9 Single-cell transcriptomics reveals a novel developmental pathway
Wajid Jawaid1,2,3,4, Ximena Ibarra-Soria5, Vasilis Ladopoulos1,2, Fernando Calero-Nieto1,2, Carla Mulas1, Antonio Scialdone5,6, Jennifer Nichols1, John Marioni5,7,8, Berthold Gottgens1,2
1Cambridge Stem Cell Institute, University of Cambridge, Cambridge, United Kingdom. 2Dept. Haematology, University of Cambridge, Cambridge, United Kingdom. 3Addenbrooke's Hospital, Cambridge, United Kingdom. 4Evelina London Children's Hospital, London, United Kingdom. 5CRUK CI University of Cambridge, Cambridge, United Kingdom. 6Helmholtz Zentrum Munchen, Munchen, Germany. 7EMBL-European Bioinformatics Institute, Cambridge, United Kingdom. 8Wellcome Trust Sanger Institute, Cambridge, United Kingdom



Deeper understanding of the embryological origins of congenital anomalies is likely to provide insights into novel preventative and therapeutic strategies. Emerging technologies now offer the possibility of fine grained measurement of cellular activity at the level of the single cell rather than ensembles. We aimed to use the rapidly developing technology of single cell RNA sequencing (scRNAseq) combined with the development of new computational methods to study gastrulation and early organogenesis at a hitherto unprecedented granularity.

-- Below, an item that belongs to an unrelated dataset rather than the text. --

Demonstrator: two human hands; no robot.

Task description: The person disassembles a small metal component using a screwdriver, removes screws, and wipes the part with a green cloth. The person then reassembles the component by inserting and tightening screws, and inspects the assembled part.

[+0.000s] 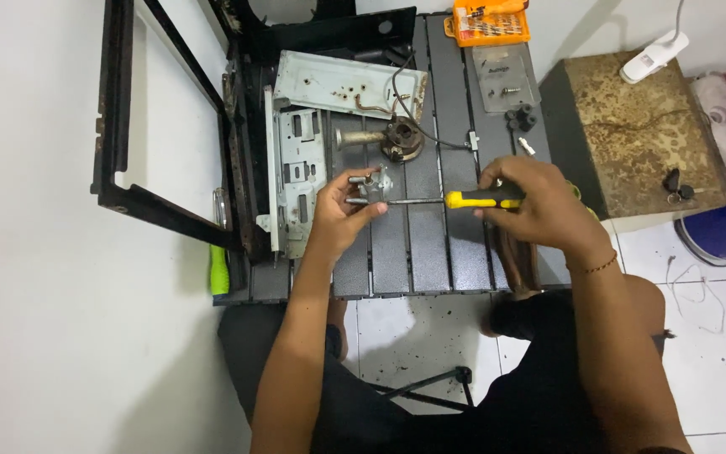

Single cell suspensions were generated from embryos harvested from time-mated dams, processed and sequencing libraries generated by one of either the plate based Smart-Seq2 or the microfluidics 10x Genomics protocol. Libraries were sequenced in multiplex, aligned and processed using standard methods. Pseudotime/pseudospace inference and artificial intelligence approaches were developed and applied within the context of this dataset for in-silico gene perturbation prediction.



Across experiments >80,000 cells were harvested and analysed at 9 embryological stages. Clusters representing pseudotime (embryonic blood development) and pseudospace (anterior to posterior mesodermal axis) were identified and were consistent with known biological knowledge and subsequent validation experiments, Figure 1. Sub-clustering identified a novel leukotriene pathway previously not associated with haematopoiesis that was validated using an embryonic stem cell differentiation model. By training a deep artificial neural network on a subset of genes assayed by qPCR and using in-silico perturbation we were able to show that it faithfully recapitulates a developmental progression.



scRNAseq can comprehensively characterise cell types within the early embryo and provide insights into ontological and spacial relations. These relationships can be used to train computer models to learn gene interaction networks and simulate perturbation experiments. Furthermore finer scale characterisation can reveal new pathways that can be targeted using small molecules and guide stem cell differentiation assays for regenerative medicine.